Eulogy for Star Trek

by Billie Doux

[Originally published on N:Zone in May 2005]

"All good things..."

May 13, 2005. The finale of Star Trek: Enterprise has just aired. I feel awful.

A cultural phenomenon like Star Trek deserved so much better than this furtive, hastily constructed holodeck coda to usher it into history. Did they actually plan to pull the plug on Friday the 13th? Probably not, but that doesn't surprise me. In my opinion, the Star Trek Powers That Be haven't been on top of things for a long, long time.

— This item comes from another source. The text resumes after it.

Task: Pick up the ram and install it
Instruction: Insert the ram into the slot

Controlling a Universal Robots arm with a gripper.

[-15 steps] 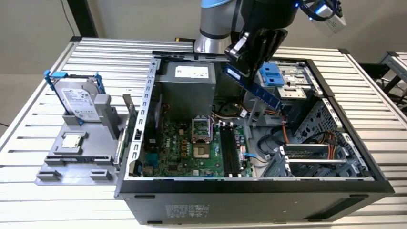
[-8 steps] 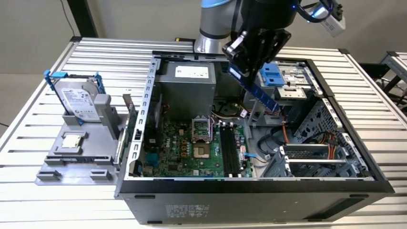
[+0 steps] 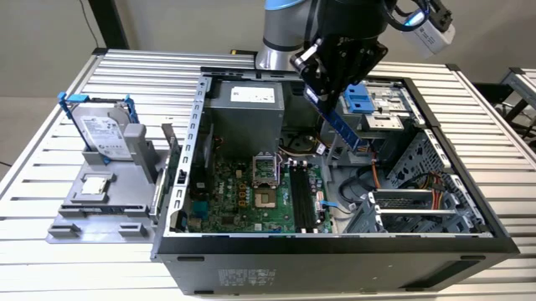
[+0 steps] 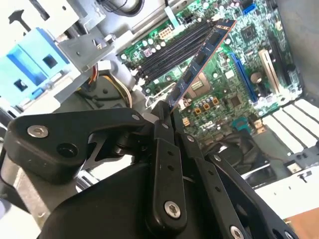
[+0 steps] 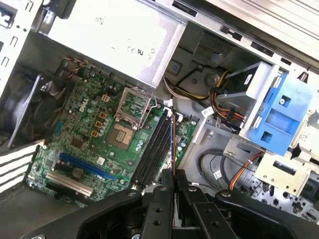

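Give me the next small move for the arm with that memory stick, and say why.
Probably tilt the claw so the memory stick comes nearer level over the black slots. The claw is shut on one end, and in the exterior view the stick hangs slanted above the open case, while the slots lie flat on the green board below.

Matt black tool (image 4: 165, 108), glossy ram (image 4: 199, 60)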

Season four of Enterprise was certainly its best. Enterprise finally hit its stride this season by delving into original series aliens and storylines, by expanding stories to two and three episode arcs in order to give them more depth. Unfortunately, it was too little, too late; this was what season one should have been, and wasn't. Enterprise lost its audience before it found its voice, and that's just so sad.

It certainly wasn't Scott Bakula's fault, or the fault of any member of the cast. I place the blame squarely on the Star Trek Powers That Be: Paramount, Rick Berman, and so on. Star Trek has been on life support since the final seasons of Deep Space Nine and the unfulfilled potential that was Voyager. What should they have done? What could have made yet another Star Trek series work?

Well, it always comes down to the writing. Recycle old plots and fail to innovate, and there's no framework to support the series. They needed to find a new direction right from the start. They needed to take risks with the format, to boldly go, so to speak. Maybe instead of Enterprise, they should have tried young recruits at Star Fleet Academy, or the adventures of Captain Sulu and the Excelsior. Instead, they were so terrified of killing their cash cow that they kept it reined in. It's ironic that this was what finally did kill Trek: their own lack of courage and vision, which is what Star Trek was always all about.

Maybe Enterprise never had a chance. Voyager was the series that should have been about human conflict and personal drama... and it wasn't. That ball got dropped but good before Enterprise even hit the drawing board.

Yes, Next Generation was the high point, the pinacle of Trek. I can understand why the Powers That Be thought it was appropriate to return to Next Generation, to the glory days, for the finale. But to me, it felt disrespectful of Enterprise, which was its own unique self. It was like they were saying to the audience, "Hey, forget Enterprise, here's Next Generation again. Remember how good Star Trek used to be? And by the way, let's kill off the best character on Enterprise just to make it seem like we're giving you a finale. Are you fooled?" No, I wasn't. In fact, I think I'm pretty angry.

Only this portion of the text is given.